技术框架:VISD包含一个视频感知判别模型(Judge Model)用于生成结构化反馈,一个教师策略网络用于提供Token级监督,以及一个集成强化学习与自蒸馏的训练流程。系统通过滚动评估计算优势函数,并结合结构化信号进行梯度更新。
关键创新:核心创新在于“方向-幅度解耦机制”,它将强化学习的奖励优势作为更新方向,将结构化特权信号作为更新幅度,从而在保持语义对齐的同时实现了高效的细粒度信用分配。
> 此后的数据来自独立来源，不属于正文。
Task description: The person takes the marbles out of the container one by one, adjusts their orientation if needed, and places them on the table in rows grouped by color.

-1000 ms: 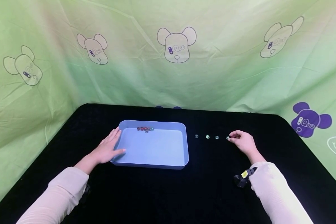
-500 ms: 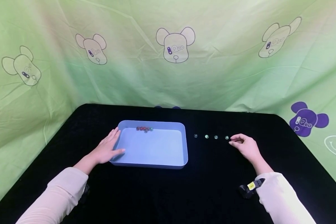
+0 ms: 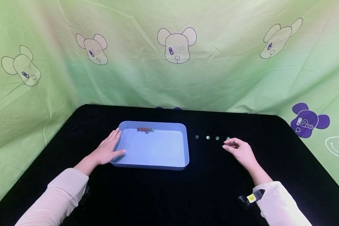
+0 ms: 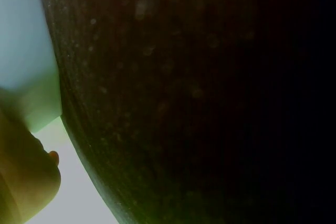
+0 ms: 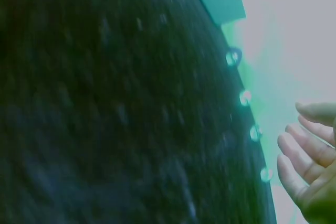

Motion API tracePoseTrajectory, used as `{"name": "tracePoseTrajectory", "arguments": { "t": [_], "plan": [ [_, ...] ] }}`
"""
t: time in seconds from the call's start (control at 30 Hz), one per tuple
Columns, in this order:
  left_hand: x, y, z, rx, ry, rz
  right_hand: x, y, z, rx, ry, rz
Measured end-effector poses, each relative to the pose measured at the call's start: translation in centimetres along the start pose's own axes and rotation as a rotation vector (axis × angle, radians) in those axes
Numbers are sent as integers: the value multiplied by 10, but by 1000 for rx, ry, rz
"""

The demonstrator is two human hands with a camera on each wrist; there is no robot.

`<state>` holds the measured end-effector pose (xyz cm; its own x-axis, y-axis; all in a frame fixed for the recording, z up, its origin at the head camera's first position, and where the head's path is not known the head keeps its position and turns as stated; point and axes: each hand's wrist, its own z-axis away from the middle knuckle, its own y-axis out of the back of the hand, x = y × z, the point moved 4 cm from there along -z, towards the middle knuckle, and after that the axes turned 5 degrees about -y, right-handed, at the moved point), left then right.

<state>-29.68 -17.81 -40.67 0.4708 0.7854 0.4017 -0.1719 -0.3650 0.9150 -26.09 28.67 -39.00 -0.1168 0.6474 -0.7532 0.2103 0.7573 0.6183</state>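
Note:
My left hand [image 3: 106, 150] rests with straight fingers along the left side of a blue tray [image 3: 158, 167], its thumb over the near left corner. Inside, by the back wall, sits a small cluster of red and clear glass marbles [image 3: 145, 130]. To the tray's right, several clear and greenish glass marbles [image 3: 208, 137] lie spaced out in a row on the black tabletop. My right hand [image 3: 241, 152] hovers at the row's right end with loosely bent fingers and nothing between them; it partly covers the last marble [image 3: 228, 138]. The right wrist view shows its fingers [image 5: 307, 145] spread apart.
A black cloth [image 3: 164, 197] covers the table. Behind and at both sides hangs a green curtain [image 3: 130, 78] printed with bear heads. A black wrist device [image 3: 250, 199] with a yellow label sits at the right sleeve.
My right hand has let go of the rightmost marble, drawn off to the right, then come back left and slightly nearer me. The left hand stays on the tray.

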Motion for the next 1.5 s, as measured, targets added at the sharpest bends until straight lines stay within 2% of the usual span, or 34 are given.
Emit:
{"name": "tracePoseTrajectory", "arguments": {
  "t": [0.3,0.6,1.5],
  "plan": [
    [0,1,-1,5,-5,-8,-17,-22,6,-65,-12,-88],
    [-1,0,-2,3,-9,-10,-44,-44,11,-166,26,-167],
    [-2,-1,-1,-1,4,-15,-92,-84,7,-303,56,-350]
  ]
}}
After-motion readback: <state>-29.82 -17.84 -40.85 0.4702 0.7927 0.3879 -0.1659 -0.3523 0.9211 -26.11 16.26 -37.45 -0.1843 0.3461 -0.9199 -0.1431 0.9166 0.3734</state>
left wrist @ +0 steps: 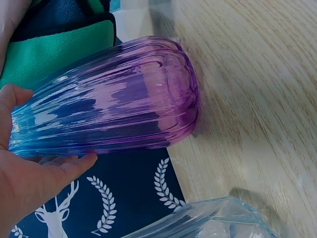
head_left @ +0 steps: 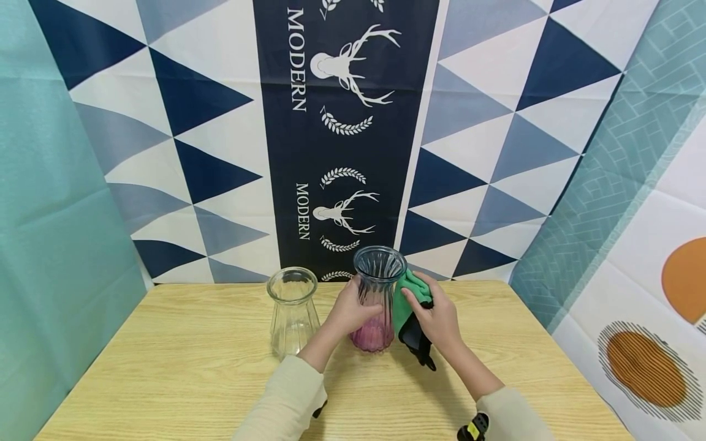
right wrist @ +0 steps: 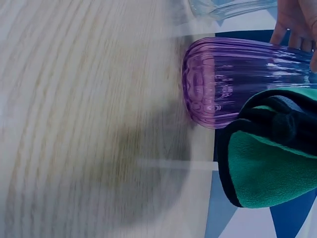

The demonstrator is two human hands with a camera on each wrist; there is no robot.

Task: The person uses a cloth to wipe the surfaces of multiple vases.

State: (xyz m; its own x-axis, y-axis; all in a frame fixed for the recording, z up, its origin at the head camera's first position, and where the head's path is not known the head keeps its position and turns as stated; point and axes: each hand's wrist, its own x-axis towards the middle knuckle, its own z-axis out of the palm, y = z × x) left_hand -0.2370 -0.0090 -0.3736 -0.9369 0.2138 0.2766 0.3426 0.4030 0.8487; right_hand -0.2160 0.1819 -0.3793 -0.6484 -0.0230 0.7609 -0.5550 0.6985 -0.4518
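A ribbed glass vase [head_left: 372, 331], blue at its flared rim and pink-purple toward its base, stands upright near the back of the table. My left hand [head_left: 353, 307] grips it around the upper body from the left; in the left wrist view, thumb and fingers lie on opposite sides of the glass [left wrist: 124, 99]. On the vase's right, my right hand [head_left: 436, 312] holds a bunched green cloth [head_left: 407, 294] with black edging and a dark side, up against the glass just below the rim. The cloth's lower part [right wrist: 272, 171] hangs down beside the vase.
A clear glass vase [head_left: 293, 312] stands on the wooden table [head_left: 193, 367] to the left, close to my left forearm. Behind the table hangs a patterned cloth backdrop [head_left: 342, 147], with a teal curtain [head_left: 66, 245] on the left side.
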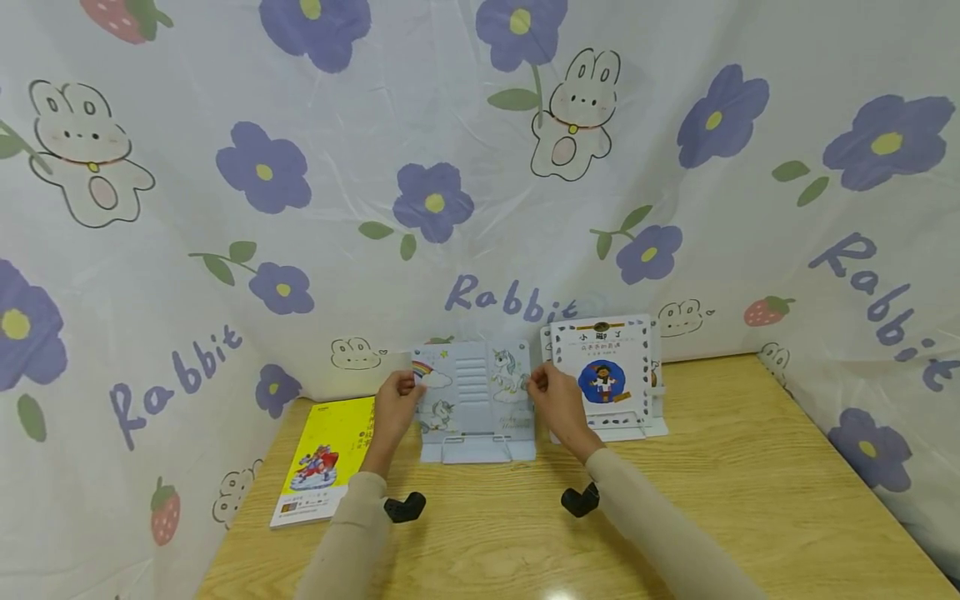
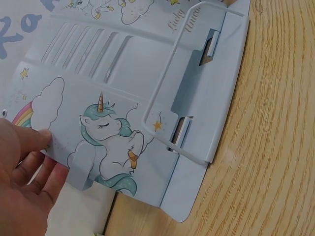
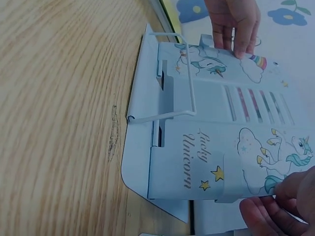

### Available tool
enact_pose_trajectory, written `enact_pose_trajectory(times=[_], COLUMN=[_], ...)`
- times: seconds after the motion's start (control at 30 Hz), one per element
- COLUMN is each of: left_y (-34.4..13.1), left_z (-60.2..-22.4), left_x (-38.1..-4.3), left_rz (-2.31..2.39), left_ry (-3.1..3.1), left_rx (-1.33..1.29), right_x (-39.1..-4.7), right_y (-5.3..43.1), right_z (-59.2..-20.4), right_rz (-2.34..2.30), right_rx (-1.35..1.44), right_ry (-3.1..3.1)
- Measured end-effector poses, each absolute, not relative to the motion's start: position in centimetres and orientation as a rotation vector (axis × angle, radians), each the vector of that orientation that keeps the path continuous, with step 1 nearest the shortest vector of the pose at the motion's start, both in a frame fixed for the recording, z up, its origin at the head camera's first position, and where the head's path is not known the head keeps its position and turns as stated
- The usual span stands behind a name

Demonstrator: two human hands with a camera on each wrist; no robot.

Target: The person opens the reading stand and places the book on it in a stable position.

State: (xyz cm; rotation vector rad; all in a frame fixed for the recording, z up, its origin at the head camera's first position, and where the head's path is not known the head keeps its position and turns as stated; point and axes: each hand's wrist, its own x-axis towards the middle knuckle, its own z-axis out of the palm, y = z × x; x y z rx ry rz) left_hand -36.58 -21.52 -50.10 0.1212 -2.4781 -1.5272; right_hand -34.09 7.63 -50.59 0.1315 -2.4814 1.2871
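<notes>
A pale blue metal book stand with unicorns, a rainbow and a row of slots stands upright on the wooden table. Its wire page holder sits along the bottom lip, and no book rests on it. On the left edge, my left hand grips the panel, thumb on the front and fingers behind. My right hand pinches the opposite edge beside the standing unicorn. "Lucky Unicorn" lettering is printed near the lower corner on that side. The back of the stand is hidden in the head view.
A yellow book lies flat at the left, partly behind my left forearm. To the right, a white picture book leans on another stand. A rabbit-and-flower cloth hangs behind the table.
</notes>
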Motion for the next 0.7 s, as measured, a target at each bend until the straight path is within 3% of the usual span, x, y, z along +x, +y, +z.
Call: enact_pose_trajectory(times=[0.7], left_y=[-21.31], left_z=[-50.20], left_x=[-37.31], left_rz=[-1.588], left_ry=[-2.437], left_rx=[0.126], right_x=[-34.94], right_y=[7.17], right_z=[-49.96], right_rz=[1.111], right_rx=[0.073], right_ry=[-2.483])
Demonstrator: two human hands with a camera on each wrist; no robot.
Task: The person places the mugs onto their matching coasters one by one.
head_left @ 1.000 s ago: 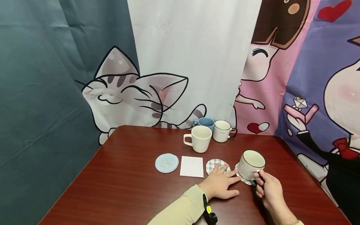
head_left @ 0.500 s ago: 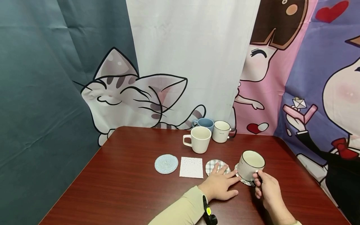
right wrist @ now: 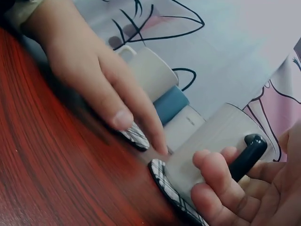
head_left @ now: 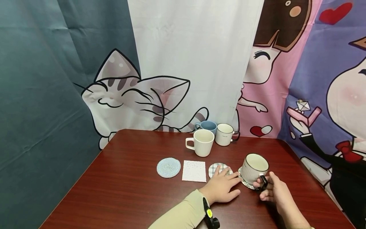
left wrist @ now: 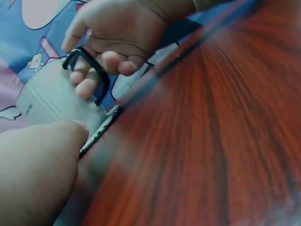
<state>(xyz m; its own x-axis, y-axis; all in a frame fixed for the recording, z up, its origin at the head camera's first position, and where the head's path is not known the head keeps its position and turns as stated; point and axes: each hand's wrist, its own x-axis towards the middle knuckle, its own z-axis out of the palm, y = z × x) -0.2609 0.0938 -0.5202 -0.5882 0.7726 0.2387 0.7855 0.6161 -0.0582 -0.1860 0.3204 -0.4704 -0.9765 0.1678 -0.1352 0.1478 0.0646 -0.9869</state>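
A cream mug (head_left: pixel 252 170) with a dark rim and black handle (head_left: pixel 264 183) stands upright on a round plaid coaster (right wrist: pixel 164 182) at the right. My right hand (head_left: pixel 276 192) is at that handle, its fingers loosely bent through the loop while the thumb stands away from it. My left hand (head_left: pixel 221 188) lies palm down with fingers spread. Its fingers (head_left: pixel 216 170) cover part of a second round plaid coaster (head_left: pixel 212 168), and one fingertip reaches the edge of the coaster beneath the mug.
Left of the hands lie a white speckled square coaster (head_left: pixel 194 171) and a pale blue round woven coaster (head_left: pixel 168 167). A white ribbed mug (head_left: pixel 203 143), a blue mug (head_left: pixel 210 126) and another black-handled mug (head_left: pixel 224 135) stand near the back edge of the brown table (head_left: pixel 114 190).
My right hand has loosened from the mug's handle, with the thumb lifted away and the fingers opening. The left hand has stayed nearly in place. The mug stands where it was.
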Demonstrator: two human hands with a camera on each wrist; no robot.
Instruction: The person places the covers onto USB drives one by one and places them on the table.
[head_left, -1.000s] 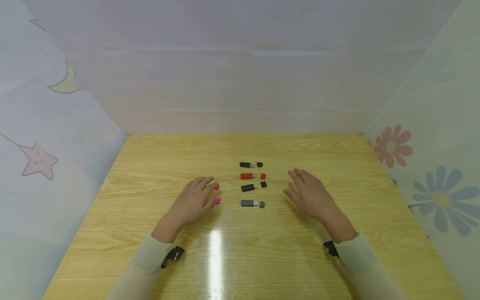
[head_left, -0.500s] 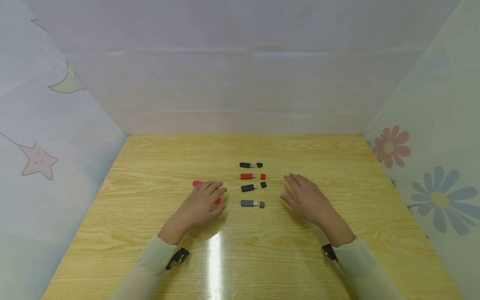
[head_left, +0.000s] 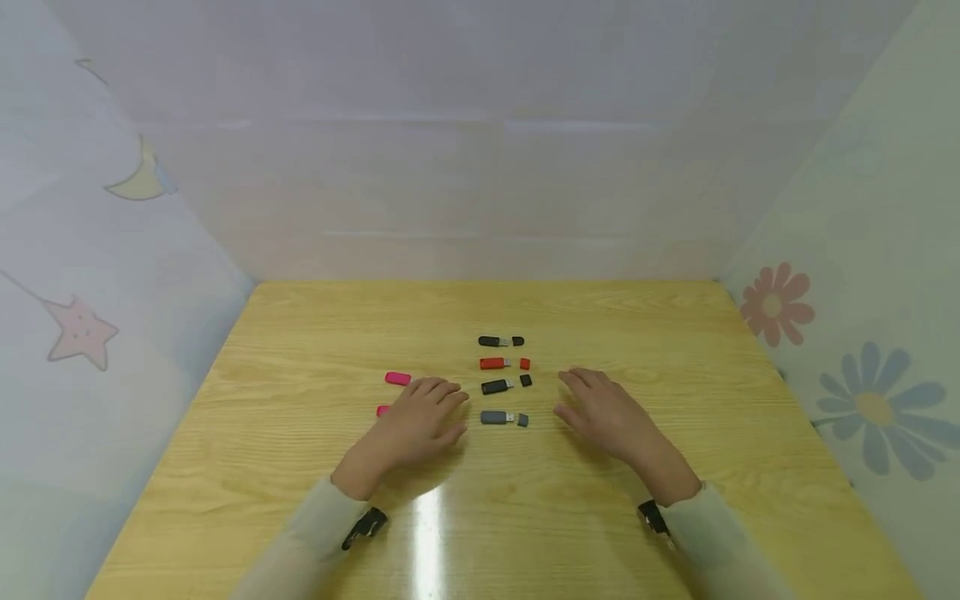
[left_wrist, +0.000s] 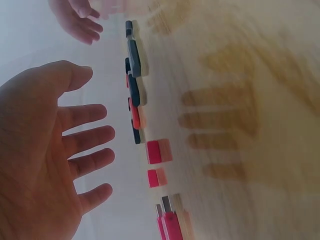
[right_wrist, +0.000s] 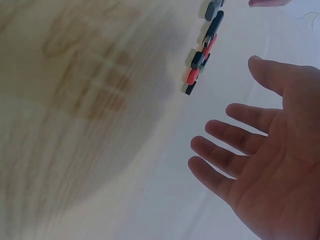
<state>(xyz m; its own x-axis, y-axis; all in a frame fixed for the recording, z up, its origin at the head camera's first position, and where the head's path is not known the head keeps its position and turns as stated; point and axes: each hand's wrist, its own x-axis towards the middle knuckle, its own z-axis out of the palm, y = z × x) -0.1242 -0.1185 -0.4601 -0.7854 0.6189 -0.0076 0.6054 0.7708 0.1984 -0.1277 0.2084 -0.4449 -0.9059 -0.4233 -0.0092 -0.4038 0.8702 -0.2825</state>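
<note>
My left hand (head_left: 415,422) hovers over the table with its fingers spread, holding nothing. It covers part of two pink USB sticks (head_left: 398,378); in the left wrist view their metal plugs and two separate pink caps (left_wrist: 153,152) show. To its right lie a black USB stick (head_left: 489,341), a red one (head_left: 492,363), another black one (head_left: 496,387) and a grey USB stick (head_left: 493,417). Each has its cap off at its right end, such as the red cap (head_left: 525,363) and grey cap (head_left: 522,420). My right hand (head_left: 611,421), also bare and relaxed, hangs right of the caps.
The wooden table (head_left: 637,333) meets a pale back wall (head_left: 480,200). Side panels carry a printed star (head_left: 81,331) at left and flowers (head_left: 873,408) at right. A bright light streak (head_left: 427,533) reflects off the table near the front.
My left hand has moved to the right, uncovering the left ends of the pink USB sticks. The right hand has drifted slightly left. The head view has tilted up a little.
</note>
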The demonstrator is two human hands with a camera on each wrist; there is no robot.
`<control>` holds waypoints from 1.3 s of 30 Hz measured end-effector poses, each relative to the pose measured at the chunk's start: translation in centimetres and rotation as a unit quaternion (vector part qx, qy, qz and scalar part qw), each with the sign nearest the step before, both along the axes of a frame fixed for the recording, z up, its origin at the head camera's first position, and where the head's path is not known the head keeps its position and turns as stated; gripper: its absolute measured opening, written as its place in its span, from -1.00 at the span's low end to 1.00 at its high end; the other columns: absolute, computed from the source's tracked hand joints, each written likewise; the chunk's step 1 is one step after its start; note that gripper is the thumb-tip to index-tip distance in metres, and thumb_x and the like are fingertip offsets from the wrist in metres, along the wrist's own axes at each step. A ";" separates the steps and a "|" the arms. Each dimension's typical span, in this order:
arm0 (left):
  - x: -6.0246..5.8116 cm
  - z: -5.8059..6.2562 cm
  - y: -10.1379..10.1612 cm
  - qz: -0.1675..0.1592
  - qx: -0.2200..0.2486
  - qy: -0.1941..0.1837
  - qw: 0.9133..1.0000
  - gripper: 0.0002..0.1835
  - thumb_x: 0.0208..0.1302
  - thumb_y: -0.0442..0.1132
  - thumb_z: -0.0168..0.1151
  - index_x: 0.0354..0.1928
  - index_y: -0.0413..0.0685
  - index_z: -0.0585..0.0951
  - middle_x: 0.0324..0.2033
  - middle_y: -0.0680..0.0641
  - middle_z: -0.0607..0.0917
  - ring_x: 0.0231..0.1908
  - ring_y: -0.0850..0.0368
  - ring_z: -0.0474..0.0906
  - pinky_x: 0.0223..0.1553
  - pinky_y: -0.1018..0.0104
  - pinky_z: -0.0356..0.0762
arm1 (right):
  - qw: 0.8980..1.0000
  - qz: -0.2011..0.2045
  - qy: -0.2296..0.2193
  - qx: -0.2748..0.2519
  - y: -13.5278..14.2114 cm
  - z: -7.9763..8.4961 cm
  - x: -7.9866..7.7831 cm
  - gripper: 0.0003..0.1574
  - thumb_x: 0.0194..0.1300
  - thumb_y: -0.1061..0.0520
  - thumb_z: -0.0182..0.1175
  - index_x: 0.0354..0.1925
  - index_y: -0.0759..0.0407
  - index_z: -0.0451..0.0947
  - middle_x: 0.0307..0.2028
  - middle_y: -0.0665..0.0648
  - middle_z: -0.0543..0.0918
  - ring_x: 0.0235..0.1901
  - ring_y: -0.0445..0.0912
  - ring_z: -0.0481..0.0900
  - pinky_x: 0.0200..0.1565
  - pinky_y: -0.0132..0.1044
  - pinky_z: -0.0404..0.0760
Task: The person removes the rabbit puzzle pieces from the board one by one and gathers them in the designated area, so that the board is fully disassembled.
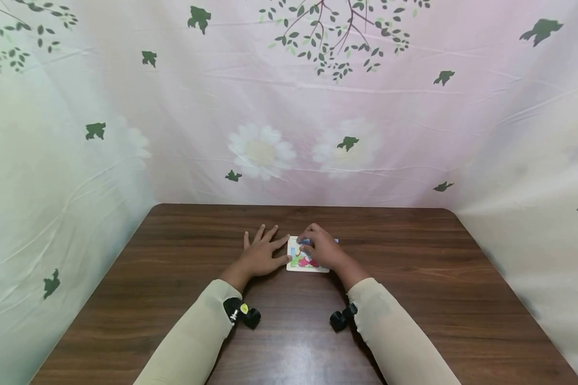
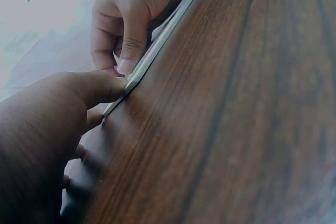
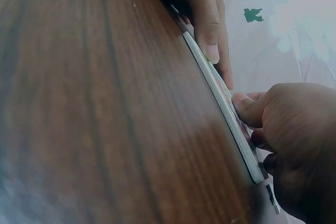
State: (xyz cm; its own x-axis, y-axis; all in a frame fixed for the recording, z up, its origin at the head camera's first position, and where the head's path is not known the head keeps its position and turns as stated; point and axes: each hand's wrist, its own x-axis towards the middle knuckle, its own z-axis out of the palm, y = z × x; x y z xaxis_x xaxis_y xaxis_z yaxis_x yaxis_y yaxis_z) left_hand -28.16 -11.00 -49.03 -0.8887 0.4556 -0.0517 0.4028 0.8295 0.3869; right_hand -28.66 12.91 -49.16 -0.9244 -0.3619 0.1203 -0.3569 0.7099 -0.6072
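**Small picture board (image 1: pixel 298 261) under two hands: light, stiff, best taken by the edges**

So the board is set flat toward the far side of the wooden desk (image 1: pixel 289 305), right between the two hands. Its left edge is touched by the thumb and forefinger of the left hand (image 1: pixel 259 258), whose fingers are spread and pretty much straight, nothing gripped there. The fingers of the right hand (image 1: pixel 325 249) are bent down over the printed face; whether a piece is actually pinched can't be told, since the tips are mostly hidden. A blue bit (image 1: pixel 336 240) can be spotted past that hand, too small to be identified.

Handling-wise, it'd be judged light and rigid, maybe card or thin wood, so not much force is needed. The face looks smooth and could slide if pushed from one side only. It's probably best held by opposite edges, with the corners not leaned on.
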 end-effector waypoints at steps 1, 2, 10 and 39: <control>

关键设计:采用了课程学习策略以适应长视频序列,并引入基于指数移动平均(EMA)的教师模型稳定化技术,确保在长时序推理训练过程中的优化稳定性与收敛效率。
🖼️ 关键图片
📊 实验亮点
VISD在多个主流视频推理基准测试中均超越了强基线模型,不仅显著提升了答案的准确率和时空定位的精确度,更实现了训练收敛速度近2倍的提升。实验数据表明,结构化自蒸馏在处理长时序、复杂逻辑推理任务时,在样本效率和模型性能之间取得了极佳的平衡。
🎯 应用场景
该研究主要应用于视频问答、复杂动作识别及长视频理解等领域。在自动驾驶场景中,可用于分析交通参与者的行为逻辑;在视频监控与智能分析中,可提升对异常事件的时空推理准确性。其高效的训练范式为资源受限环境下的多模态大模型微调提供了重要参考。
📄 摘要(原文)
Training VideoLLMs for complex reasoning remains challenging due to sparse sequence level rewards and the lack of fine grained credit assignment over long, temporally grounded reasoning trajectories. While reinforcement learning with verifiable rewards (RLVR) provides reliable supervision, it fails to capture token level contributions, leading to inefficient learning. Conversely, existing self distillation methods offer dense supervision but lack structure and diagnostic specificity, and often interact unstably with reinforcement learning. In this work, we propose VISD, a structured self distillation framework that introduces diagnostically meaningful privileged information for video reasoning. VISD employs a video aware judge model to decompose reasoning quality into multiple dimensions, including answer correctness, logical consistency, and spatio-temporal grounding, and uses this structured feedback to guide a teacher policy for token level supervision. To stably integrate dense supervision with RL, we introduce a direction magnitude decoupling mechanism, where rollout level advantages computed from rewards determine update direction, while structured privileged signals modulate token level update magnitudes. This design enables semantically aligned and fine grained credit assignment, improving both reasoning faithfulness and training efficiency. Additionally, VISD incorporates curriculum scheduling and EMA based teacher stabilization to support robust optimization over long video sequences. Experiments on diverse benchmarks show that VISD consistently outperforms strong baselines, improving answer accuracy and spatio temporal grounding quality. Notably, VISD reaches these gains with nearly 2x faster convergence in optimization steps, highlighting the effectiveness of structured self supervision in improving both performance and sample efficiency for VideoLLMs.